Solving MaxQDA error 1001: Error while converting the project!

As folx might know, I’m currently undertaking a PhD at ANU’s School of Cybernetics – where I’m researching voice and speech data and datasets that are used to train machine learning models used for things like speech recognition and wake word detection. And if you’ve been following my posts on the State of my Toolchain, and my previous post exploring Taguette, you’ll know that I’ve settled on MaxQDA as my qualitative data analysis software. In general, I’ve found MaxQDA to be great software – the user interface is intuitive and the analytical features it have make qualitative data analysis faster. It’s expensive – and is a yearly subscription – but at the moment, it’s earning its price tag.

One definite bugbear I have though is how MaxQDA interacts with SharePoint. As part of my ethics protocol, I am storing my PhD data on university systems – not to external cloud tools like DropBox or Next Cloud. Instead, I save the MaxQDA files to my local (Windows – MaxQDA doesn’t have a Linux client, unfortunately) machine. This is then synced with OneDrive to the University’s SharePoint server.

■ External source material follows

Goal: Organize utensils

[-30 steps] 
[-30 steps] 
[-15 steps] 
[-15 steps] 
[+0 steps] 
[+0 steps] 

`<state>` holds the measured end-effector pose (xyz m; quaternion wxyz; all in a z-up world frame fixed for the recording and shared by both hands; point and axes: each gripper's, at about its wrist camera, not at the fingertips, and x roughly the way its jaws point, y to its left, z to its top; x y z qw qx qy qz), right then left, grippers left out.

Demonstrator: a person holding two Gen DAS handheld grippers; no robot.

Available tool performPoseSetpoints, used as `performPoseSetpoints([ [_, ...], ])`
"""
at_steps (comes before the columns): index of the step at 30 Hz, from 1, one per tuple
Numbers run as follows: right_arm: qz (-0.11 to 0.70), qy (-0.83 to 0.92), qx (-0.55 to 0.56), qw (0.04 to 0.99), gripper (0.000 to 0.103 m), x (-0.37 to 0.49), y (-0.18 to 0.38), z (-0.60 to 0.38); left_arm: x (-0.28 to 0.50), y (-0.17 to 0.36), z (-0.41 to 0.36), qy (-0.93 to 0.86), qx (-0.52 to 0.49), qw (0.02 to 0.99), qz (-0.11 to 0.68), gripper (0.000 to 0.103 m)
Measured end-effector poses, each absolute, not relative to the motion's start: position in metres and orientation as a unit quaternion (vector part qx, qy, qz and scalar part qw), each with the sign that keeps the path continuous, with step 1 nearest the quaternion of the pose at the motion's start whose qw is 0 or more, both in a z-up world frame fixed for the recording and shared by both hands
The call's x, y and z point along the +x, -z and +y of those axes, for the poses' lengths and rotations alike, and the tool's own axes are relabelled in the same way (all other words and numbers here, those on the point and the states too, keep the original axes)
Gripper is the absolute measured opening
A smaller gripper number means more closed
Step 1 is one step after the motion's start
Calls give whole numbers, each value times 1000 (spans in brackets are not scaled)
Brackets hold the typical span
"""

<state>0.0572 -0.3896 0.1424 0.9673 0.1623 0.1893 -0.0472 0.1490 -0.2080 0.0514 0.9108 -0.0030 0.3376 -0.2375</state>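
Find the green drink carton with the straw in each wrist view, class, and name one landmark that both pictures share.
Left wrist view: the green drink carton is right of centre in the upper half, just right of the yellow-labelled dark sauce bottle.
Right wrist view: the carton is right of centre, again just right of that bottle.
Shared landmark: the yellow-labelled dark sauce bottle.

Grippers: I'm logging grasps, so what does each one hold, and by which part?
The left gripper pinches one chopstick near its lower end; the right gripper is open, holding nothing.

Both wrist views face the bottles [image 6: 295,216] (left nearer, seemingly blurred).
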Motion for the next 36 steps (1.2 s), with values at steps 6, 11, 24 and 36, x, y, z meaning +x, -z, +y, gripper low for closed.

This works well. Except when it doesn’t.

A couple of months ago I had an error that seemed like a once-off; an error where MaxQDA apparently couldn’t convert the project file. This error was presented when I opened the MaxQDA file (a .mx22 file):

MaxQDA error 1001: Error while converting the project!
MaxQDA Error code: 1001 “Error while converting the project!”

Like so many error messages, it violated design principles for good error messages; it wasn’t a precise description of what had gone wrong, it wasn’t human readable, and it didn’t give me any helpful advice on how to solve the problem. So, I had to figure it out myself.

I tried the obvious things first;

  • I closed MaxQDA and re-launched the software; the error persisted.
  • I restarted my computer and then re-launched the MaxQDA software; the error persisted.
  • I stopped and started the OneDrive service; the error persisted.

At this point, it was clear I’d have to dig deeper into OneDrive. In File Explorer, I could see that the file was still synchronising with OneDrive:

Windows file explorer showing MaxQDA file still synchronising in OneDrive
MaxQDA file still synchronising with OneDrive

By rights, stopping and starting OneDrive should have re-synchronised the file; but it hadn’t.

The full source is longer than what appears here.